Here are the records. Write out exactly the lines between the one holding "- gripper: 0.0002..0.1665" and the one holding "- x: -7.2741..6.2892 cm", inclusive.

-------- Data listing --------

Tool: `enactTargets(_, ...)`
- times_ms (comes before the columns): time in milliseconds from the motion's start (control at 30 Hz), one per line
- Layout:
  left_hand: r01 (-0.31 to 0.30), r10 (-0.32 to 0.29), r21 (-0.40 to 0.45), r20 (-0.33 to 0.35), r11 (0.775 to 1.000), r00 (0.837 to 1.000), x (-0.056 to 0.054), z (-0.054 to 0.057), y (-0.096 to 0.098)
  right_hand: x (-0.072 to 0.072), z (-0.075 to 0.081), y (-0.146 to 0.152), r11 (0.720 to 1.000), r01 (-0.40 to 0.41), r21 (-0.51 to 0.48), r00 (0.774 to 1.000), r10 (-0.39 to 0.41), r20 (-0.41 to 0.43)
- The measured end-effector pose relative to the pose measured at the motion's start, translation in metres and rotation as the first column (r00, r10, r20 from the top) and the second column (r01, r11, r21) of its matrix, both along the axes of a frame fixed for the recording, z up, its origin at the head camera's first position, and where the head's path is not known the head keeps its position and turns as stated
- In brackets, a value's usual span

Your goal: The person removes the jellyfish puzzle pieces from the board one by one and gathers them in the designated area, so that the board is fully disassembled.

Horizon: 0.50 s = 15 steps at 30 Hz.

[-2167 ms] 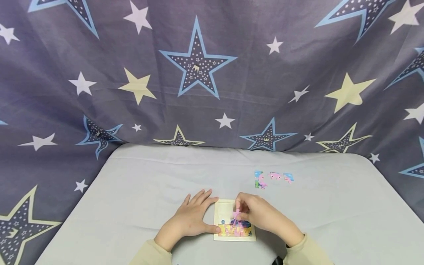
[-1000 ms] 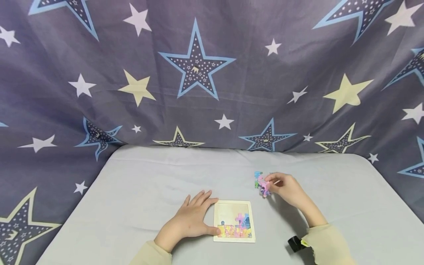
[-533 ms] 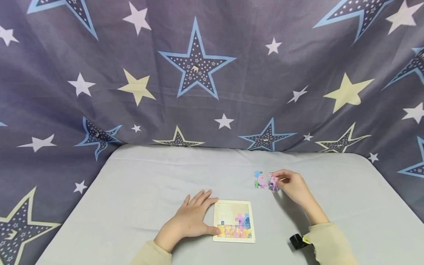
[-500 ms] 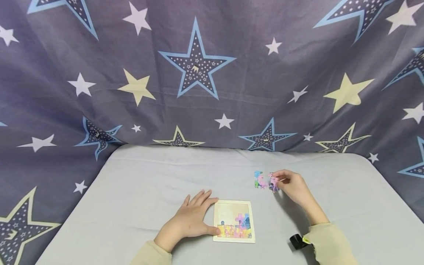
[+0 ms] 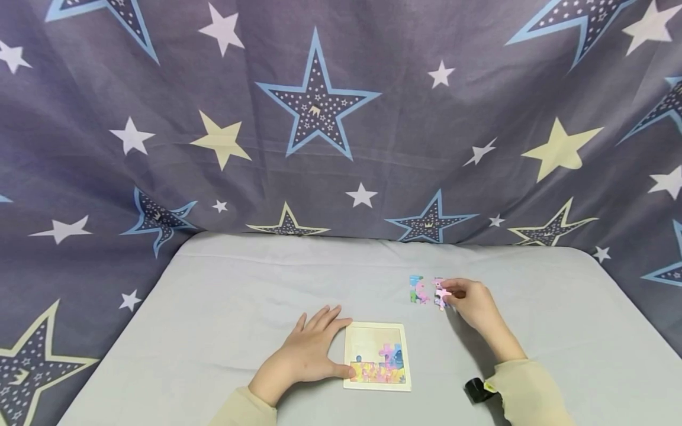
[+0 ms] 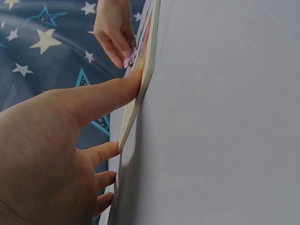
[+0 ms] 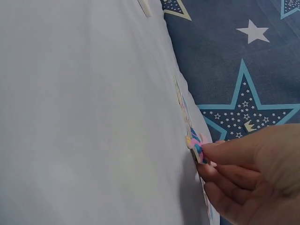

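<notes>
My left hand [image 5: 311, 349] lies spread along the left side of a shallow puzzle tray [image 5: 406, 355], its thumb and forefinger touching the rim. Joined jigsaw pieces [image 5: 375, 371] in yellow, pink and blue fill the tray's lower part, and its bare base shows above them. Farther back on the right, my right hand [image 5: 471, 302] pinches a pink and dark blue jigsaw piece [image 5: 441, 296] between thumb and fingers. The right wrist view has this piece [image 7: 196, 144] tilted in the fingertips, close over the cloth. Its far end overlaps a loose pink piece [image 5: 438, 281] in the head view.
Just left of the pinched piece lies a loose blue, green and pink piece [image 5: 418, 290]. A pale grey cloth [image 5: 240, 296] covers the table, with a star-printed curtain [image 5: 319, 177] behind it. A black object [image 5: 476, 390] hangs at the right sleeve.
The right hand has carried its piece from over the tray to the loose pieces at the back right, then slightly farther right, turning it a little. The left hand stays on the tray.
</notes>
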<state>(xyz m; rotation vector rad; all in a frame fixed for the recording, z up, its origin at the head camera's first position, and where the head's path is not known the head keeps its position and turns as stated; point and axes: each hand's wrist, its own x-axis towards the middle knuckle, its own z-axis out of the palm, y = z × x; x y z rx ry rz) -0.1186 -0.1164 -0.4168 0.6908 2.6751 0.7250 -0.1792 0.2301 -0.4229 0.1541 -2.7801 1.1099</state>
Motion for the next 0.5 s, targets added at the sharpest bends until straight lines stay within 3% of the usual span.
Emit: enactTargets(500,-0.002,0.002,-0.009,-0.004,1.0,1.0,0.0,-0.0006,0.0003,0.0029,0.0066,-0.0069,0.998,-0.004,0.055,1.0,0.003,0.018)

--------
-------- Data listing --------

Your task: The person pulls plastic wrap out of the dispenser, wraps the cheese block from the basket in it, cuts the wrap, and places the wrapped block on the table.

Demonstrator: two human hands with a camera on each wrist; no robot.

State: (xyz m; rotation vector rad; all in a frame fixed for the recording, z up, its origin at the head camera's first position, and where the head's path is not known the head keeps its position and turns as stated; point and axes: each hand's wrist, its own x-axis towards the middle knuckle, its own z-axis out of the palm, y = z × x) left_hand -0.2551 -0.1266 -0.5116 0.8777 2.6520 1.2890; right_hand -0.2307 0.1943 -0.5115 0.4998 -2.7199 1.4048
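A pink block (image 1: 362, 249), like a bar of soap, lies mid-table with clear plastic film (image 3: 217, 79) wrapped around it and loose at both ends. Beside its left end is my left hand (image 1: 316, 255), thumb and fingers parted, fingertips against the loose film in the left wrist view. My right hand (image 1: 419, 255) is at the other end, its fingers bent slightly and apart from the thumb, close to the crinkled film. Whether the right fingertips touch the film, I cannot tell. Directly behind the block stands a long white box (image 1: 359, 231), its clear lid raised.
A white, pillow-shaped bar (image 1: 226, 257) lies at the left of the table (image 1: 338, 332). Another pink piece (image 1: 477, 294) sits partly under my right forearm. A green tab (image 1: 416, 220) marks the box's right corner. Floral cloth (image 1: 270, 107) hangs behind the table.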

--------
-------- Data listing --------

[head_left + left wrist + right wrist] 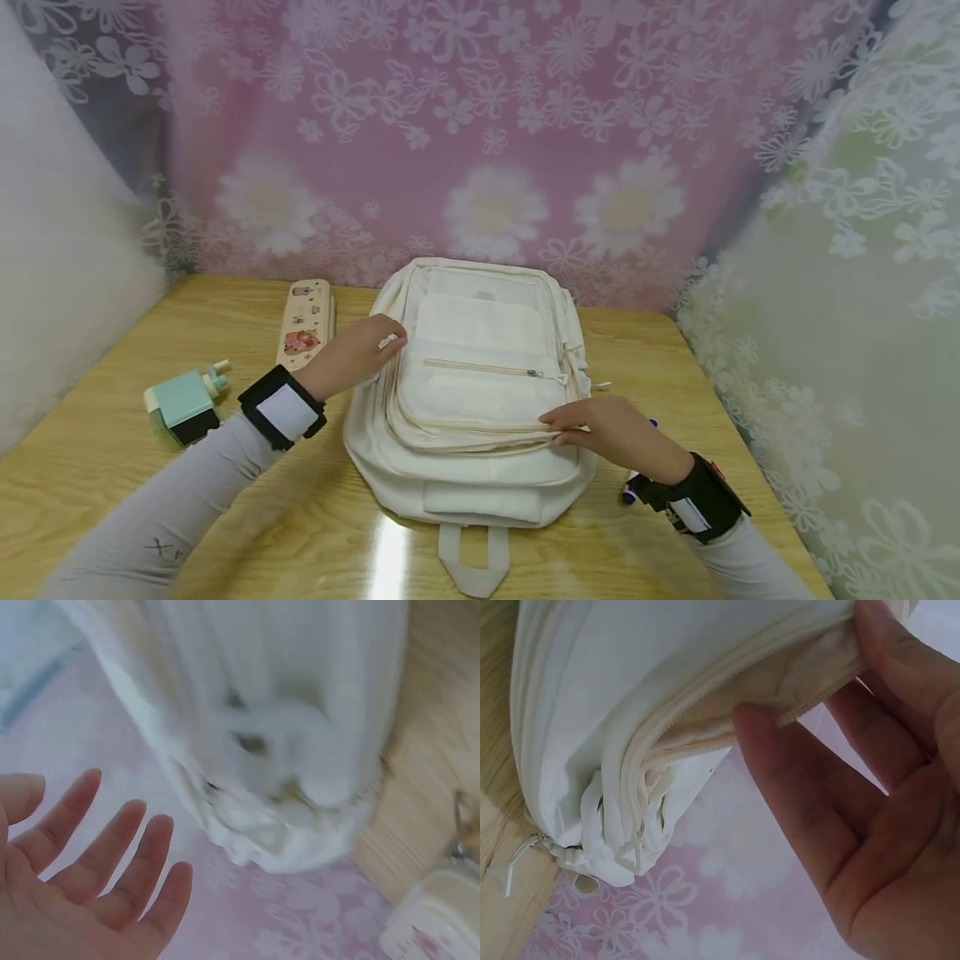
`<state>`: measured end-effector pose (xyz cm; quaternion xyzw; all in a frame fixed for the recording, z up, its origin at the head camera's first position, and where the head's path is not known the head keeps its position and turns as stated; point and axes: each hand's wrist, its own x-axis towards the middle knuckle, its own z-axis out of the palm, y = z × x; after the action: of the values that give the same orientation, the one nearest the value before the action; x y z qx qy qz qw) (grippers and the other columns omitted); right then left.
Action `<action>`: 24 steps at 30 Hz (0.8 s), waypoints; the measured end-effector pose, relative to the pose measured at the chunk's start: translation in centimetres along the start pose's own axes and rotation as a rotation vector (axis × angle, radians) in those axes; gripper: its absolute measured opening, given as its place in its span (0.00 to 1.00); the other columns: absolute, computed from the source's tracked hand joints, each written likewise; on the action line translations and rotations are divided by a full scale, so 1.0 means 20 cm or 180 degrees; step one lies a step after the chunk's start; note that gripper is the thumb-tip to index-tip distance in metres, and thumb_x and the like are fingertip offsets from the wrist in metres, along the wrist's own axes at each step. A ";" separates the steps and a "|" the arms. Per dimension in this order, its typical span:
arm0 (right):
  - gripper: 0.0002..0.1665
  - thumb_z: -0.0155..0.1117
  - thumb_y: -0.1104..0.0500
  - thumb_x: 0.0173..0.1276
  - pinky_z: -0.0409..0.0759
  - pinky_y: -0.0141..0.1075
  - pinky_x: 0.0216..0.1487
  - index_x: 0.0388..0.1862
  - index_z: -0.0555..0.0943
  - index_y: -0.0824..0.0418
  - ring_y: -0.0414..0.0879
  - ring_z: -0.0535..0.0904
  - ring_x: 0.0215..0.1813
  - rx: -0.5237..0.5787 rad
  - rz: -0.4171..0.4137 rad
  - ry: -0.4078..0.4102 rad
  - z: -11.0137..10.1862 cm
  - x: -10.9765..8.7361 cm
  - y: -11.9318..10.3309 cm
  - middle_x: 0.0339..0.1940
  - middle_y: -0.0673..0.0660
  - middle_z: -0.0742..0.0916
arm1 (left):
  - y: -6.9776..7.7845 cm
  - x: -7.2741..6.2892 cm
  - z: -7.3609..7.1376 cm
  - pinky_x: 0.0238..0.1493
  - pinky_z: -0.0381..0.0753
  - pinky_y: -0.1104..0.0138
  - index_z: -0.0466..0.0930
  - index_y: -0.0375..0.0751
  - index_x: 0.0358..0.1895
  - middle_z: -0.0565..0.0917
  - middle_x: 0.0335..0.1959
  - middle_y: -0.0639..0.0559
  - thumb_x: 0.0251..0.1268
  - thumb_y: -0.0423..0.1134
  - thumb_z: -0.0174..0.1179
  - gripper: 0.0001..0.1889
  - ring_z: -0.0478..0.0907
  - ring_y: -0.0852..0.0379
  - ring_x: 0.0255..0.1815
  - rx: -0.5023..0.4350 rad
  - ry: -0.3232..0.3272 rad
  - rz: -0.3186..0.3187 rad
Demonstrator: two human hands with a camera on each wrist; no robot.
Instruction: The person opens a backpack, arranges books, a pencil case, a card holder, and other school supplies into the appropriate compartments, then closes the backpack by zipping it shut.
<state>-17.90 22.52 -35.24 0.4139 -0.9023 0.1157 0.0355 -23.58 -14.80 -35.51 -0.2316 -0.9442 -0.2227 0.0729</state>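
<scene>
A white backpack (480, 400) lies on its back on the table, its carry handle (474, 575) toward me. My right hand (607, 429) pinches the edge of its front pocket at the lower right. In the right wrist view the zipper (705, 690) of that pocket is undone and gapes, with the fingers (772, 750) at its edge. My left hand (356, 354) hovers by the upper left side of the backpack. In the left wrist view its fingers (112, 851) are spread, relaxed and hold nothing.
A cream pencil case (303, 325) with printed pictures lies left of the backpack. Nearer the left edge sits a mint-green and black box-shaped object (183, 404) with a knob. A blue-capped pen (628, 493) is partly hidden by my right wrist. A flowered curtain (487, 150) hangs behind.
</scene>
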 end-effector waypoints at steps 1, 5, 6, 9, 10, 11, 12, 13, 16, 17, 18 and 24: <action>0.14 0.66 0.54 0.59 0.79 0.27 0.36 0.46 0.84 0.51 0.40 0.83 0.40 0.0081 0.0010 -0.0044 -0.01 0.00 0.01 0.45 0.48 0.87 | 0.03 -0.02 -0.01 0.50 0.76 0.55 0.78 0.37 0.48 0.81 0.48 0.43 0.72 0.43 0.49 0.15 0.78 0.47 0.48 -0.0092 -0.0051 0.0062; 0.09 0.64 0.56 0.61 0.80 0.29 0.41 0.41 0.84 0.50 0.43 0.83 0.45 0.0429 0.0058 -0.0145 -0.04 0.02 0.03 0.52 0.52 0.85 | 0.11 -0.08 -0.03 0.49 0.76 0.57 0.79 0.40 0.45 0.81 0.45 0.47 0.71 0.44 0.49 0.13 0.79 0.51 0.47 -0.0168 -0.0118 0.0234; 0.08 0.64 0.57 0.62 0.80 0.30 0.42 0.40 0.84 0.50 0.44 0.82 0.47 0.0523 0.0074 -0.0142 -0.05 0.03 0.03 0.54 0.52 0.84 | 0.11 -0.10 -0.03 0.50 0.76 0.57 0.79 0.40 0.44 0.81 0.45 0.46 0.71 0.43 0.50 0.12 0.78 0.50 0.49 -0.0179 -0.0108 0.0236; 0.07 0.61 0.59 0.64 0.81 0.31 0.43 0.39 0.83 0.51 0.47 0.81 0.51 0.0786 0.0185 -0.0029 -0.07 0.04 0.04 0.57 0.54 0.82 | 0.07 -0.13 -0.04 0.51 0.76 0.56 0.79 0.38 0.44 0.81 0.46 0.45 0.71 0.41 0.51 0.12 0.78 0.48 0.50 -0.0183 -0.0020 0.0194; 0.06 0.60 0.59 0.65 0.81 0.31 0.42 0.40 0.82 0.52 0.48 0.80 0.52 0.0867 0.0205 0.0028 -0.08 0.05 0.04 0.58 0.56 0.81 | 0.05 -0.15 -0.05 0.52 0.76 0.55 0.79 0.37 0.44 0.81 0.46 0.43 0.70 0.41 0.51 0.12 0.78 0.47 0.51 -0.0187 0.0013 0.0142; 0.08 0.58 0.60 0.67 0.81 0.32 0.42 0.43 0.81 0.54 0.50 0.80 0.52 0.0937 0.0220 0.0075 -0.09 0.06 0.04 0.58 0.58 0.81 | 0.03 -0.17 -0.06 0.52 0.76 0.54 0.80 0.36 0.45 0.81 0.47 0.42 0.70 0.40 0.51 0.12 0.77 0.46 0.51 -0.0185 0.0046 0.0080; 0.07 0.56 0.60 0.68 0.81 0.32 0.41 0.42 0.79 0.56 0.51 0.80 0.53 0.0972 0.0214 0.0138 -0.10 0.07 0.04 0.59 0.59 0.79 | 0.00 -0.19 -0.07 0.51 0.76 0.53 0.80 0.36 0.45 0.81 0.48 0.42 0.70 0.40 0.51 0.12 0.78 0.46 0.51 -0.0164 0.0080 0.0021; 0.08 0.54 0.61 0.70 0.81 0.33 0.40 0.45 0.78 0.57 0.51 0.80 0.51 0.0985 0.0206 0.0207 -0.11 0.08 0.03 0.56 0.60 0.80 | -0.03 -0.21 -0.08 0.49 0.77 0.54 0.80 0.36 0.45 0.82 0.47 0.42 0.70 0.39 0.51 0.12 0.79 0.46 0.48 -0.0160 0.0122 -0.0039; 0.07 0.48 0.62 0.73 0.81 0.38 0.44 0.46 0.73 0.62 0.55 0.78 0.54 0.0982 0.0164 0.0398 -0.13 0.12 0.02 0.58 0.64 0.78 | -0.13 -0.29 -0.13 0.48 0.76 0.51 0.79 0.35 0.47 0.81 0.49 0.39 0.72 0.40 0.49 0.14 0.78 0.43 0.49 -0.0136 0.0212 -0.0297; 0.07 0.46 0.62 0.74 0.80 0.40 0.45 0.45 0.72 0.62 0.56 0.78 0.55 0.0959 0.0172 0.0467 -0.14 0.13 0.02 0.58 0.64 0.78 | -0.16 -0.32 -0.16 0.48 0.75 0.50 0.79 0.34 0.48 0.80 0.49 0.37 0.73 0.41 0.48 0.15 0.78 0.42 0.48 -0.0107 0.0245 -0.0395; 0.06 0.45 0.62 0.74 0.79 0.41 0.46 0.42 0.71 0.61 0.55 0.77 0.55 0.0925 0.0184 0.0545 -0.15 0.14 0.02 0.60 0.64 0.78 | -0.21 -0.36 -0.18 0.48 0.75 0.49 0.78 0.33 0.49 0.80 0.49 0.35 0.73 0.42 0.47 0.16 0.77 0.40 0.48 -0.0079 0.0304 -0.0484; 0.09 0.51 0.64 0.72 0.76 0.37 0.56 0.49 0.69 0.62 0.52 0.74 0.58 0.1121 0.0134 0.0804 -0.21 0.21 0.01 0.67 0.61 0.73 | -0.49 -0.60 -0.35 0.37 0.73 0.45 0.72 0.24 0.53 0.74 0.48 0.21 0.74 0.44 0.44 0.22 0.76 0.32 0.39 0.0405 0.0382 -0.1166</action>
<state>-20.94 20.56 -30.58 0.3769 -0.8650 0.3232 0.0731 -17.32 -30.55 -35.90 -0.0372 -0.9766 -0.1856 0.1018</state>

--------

> _Result_:
  - gripper: 0.0002..0.1665
  - thumb_z: -0.0155..0.1117
  - thumb_y: -0.1104..0.0500
  - thumb_x: 0.0173..0.1276
  - pinky_z: -0.0409..0.0759
  - pinky_y: -0.0141..0.1075
  - pinky_x: 0.0216..0.1487
  - index_x: 0.0388..0.1862
  - index_z: -0.0555..0.0943
  - index_y: -0.0824..0.0418
  - ring_y: -0.0414..0.0879
  - ring_z: -0.0535..0.0904
  - ring_x: 0.0215..0.1813
  - rx: -0.5237..0.5787 rad
  - rz: -0.4171..0.4137 rad
  - ry: -0.4078..0.4102 rad
  - z: -11.0137..10.1862 cm
  - x: -10.9765..8.7361 cm
  - y: -11.9318..10.3309 cm
  - middle_x: 0.0339..0.1940
  - middle_y: -0.0673..0.0660
  - middle_z: -0.0742..0.0916
arm1 (left):
  - y: -6.9776..7.7845 cm
  - x: -7.2741..6.2892 cm

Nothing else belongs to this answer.